Word Document to Asciidoc Conversion
I had content in Word documents that I needed to convert to Asciidoc for our book. Here are the steps I found to work best:
-
Save Word doc as HTML
-
Encode as UTF-8
-
Use pandoc to convert from HTML to AsciiDoc
-
Use Sublime Text 2 search and replace (using some regular expressions) to strip out crazy things
-
Use Sublime Text 2 to perform any remaining formatting
Save Word doc as HTML
Open the document in Word, and then save as a web page. Select the "Save only Display Information into HTML" option when saving. Exit from Word (and wave it goodbye as you do!).
Encode as UTF-8
Open the html file in Sublime Text 2. Avert your eyes at the horror that is Word-formatted HTML. Reopen with encoding UTF-8 and save the file:
If I don’t recode as UTF-8, then the next step will fail with the error:
pandoc: Cannot decode byte '\x6f': Data.Text.Encoding.decodeUtf8: Invalid UTF-8 stream
Use Pandoc to convert from HTML to AsciiDoc
Run pandoc.
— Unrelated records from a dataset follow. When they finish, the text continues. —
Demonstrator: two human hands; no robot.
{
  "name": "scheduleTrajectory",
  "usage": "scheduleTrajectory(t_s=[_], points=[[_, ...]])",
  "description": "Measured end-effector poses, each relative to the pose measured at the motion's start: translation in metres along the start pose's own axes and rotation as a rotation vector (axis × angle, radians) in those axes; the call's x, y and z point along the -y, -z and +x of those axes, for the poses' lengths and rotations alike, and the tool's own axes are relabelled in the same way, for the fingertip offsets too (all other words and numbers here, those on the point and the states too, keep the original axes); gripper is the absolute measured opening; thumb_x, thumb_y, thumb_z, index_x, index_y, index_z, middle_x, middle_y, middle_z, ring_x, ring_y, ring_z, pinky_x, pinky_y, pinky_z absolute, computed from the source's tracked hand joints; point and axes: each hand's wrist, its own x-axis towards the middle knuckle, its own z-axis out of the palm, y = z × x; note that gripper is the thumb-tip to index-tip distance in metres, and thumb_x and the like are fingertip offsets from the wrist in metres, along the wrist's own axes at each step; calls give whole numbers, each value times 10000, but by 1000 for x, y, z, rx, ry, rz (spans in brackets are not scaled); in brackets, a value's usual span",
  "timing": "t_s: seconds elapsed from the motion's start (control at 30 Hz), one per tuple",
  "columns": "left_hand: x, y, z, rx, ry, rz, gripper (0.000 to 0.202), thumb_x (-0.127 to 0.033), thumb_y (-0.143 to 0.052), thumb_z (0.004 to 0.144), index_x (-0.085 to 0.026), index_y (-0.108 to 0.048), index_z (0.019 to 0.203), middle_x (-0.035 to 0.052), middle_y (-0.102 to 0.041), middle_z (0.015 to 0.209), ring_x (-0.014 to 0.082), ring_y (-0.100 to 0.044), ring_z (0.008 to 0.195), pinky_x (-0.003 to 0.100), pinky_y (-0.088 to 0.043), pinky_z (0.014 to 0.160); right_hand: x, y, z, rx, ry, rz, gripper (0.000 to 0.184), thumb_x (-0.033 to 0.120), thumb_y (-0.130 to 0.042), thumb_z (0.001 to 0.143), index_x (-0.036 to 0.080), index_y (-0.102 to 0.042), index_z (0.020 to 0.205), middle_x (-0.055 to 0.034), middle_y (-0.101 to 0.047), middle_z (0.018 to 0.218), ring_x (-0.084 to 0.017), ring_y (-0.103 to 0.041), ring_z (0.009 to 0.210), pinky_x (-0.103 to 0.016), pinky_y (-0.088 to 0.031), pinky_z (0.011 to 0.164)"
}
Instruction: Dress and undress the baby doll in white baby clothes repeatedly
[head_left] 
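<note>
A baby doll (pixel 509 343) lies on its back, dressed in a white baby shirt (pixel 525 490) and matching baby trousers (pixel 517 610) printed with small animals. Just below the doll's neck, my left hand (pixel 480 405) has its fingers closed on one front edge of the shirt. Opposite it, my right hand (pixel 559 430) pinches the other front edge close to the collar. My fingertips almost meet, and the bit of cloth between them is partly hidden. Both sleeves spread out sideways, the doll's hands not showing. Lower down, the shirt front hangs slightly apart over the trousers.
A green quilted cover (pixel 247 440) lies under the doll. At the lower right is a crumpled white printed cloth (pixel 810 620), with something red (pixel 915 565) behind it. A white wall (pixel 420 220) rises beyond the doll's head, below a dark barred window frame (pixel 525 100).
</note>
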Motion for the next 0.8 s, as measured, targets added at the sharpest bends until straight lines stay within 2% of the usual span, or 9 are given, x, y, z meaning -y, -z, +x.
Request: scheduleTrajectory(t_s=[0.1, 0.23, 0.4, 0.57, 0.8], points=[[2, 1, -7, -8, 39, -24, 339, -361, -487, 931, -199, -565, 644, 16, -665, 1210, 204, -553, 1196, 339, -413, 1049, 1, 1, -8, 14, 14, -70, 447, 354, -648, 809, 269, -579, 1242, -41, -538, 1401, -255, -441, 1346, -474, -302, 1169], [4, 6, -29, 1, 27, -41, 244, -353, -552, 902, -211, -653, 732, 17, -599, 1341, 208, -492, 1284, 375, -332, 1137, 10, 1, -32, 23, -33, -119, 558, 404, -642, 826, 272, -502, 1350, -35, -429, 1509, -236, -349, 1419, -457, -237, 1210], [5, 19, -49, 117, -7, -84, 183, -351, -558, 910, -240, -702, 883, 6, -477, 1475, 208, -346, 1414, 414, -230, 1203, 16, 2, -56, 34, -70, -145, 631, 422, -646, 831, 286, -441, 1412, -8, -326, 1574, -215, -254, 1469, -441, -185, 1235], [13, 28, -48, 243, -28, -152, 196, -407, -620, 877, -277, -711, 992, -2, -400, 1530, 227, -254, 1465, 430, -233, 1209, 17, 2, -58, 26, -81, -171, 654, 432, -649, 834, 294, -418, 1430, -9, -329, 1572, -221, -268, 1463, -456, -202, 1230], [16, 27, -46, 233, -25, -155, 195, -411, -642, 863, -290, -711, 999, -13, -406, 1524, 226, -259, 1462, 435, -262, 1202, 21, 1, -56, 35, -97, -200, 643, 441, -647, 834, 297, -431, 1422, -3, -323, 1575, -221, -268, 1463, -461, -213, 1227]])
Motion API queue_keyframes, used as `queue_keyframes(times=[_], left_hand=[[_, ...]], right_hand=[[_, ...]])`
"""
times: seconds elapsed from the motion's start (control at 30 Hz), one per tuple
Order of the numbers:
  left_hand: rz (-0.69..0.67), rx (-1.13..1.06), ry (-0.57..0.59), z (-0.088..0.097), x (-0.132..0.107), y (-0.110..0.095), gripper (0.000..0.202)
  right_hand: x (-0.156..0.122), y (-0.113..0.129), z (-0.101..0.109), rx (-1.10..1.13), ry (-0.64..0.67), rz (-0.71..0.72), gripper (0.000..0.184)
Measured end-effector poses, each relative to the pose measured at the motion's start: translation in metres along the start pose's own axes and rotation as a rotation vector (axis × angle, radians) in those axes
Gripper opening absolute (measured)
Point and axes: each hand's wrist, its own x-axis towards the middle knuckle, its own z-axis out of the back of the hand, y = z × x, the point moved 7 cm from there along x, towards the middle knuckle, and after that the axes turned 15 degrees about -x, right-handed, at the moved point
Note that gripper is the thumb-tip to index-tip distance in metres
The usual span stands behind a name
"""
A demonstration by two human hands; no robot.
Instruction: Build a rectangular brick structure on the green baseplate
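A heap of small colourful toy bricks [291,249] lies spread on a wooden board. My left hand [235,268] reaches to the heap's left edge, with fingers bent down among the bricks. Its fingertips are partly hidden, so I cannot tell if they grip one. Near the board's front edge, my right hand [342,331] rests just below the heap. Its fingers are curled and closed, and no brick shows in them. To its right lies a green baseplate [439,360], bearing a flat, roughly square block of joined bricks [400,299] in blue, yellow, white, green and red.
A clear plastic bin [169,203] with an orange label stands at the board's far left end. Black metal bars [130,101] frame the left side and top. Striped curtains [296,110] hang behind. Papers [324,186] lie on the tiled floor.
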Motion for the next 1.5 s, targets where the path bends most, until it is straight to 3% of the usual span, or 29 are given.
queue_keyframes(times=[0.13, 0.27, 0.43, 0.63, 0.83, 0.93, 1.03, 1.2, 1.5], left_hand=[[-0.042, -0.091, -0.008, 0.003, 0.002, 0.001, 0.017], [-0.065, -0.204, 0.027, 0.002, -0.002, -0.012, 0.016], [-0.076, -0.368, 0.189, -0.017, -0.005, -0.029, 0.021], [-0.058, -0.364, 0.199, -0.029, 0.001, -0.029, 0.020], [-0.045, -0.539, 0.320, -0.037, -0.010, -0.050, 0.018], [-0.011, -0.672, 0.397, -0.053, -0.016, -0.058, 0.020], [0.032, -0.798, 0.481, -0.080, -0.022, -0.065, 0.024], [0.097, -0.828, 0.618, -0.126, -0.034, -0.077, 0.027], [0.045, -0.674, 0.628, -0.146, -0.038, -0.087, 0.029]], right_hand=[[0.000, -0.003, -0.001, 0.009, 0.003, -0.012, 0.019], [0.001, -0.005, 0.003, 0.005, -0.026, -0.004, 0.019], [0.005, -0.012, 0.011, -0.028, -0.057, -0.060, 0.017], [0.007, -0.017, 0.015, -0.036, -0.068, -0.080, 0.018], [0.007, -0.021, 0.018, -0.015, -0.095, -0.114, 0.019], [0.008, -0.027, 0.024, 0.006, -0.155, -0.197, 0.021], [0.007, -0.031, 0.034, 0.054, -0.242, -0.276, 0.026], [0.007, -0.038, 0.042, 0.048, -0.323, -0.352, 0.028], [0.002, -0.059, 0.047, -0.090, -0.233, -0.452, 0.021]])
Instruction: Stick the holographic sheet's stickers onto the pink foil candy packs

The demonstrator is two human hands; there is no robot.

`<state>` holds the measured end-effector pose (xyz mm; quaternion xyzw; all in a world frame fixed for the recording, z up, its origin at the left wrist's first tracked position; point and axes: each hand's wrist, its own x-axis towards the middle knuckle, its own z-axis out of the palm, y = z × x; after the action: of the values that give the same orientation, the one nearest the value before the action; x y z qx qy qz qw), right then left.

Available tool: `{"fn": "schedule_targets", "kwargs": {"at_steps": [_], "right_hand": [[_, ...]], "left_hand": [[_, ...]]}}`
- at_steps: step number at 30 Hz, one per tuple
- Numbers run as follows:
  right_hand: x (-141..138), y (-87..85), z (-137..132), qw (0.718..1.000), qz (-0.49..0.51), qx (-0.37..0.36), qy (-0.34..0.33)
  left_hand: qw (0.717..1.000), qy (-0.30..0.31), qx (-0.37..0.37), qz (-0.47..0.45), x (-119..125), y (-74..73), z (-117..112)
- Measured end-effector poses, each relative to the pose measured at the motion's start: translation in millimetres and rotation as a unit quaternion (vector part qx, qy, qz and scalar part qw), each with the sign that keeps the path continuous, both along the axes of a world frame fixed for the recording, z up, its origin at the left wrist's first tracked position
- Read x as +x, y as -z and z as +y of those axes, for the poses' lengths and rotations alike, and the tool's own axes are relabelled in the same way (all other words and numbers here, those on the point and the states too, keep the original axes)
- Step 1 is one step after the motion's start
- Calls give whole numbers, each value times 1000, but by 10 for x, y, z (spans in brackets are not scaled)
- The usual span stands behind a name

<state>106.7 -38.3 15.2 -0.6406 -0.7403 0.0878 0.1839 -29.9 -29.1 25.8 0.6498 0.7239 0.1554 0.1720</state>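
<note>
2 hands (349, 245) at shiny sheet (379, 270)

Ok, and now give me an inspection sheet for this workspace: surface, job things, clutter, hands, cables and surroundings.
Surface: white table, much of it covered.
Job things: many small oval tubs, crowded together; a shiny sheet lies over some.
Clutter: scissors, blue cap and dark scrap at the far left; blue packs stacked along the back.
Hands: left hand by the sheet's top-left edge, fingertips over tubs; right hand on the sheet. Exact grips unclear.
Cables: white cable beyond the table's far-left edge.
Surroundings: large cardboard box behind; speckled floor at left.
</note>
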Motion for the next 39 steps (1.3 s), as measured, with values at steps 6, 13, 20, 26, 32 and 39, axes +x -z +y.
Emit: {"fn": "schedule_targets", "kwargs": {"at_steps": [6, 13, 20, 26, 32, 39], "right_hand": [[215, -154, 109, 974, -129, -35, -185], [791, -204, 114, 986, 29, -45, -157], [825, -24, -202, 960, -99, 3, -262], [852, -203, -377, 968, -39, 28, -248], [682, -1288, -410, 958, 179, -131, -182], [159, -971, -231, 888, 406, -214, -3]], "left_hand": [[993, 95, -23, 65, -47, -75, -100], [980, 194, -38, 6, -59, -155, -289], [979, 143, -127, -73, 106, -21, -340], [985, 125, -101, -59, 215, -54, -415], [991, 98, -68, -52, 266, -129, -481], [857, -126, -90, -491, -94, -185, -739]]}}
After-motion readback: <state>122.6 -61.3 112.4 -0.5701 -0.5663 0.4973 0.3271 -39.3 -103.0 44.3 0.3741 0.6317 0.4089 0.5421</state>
For example, the following command takes ConventionSheet.htm
and converts it to the AsciiDoc file file.asc
:
pandoc -f html -t asciidoc -o file.asc ConventionSheet.htm
Use Sublime Text 2 search and replace (using some regular expressions) to strip out crazy things
Weird single quotes need to go:
If you had reviewing turned on in Word, then reviewer comments and changes will likely be present in the HTML. Remove these using a search and replace with the following Regex in the search field:
\[line-through\]\*(.+)\*
When matched lines cross line breaks then you can use the single line option (?s
) in your regex for search and replace:
(?s)\[line-through\]\*.(.*?)\*
Use Sublime Text 2 to perform any remaining AsciiDoc formatting
Monospace any regex or other special characters (these will cause problems for the AsciiDoc parser) in the document.
Edit the AsciiDoc document as you wish! Note that GitHub now natively displays AsciiDoc files (using AsciiDoctor behind the scenes), just as it does for Markdown.